In a report, BNFL said: "Full-scale durability trials of the resultant encapsulating package have been encouraging." The report added that it had also "examined the potential" of storing spent fuel instead of putting it in the ponds in the first place, and found no major obstacles to doing so. Environmentalists have been arguing for this since before the 1970s Windscale inquiry, but have always been rebuffed by BNFL

BNFL says it still prefers to reprocess the fuel, but that it is looking for an "alternative contingency option" if it has not managed to deal with all the used fuel from the Magnox reactors before the plant reprocessing it closes in 2012.

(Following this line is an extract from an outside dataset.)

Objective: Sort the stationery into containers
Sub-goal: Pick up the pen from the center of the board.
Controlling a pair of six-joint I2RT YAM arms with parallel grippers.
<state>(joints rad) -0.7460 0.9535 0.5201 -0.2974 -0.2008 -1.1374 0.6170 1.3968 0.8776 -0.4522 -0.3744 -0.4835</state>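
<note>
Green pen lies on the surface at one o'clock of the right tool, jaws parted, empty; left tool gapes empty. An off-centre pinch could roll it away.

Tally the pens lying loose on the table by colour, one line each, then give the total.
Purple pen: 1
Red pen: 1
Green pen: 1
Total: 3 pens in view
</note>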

But nuclear critics claim that the reports should mark the final nail in the coffin of the controversial reprocessing package, since all the other arguments for it have crumbled.

The original rationale was that plutonium and uranium would become scarce as nuclear power expanded, and that reprocessing was needed so they could be extracted from spent fuel and made into new MOX fuel.

But the expansion of nuclear energy never happened, the price of uranium plummeted, and the world became awash with plutonium from reprocessing and the destruction of weapons stockpiles. And now BNFL cannot even get the MOX fabrication plant to work fully.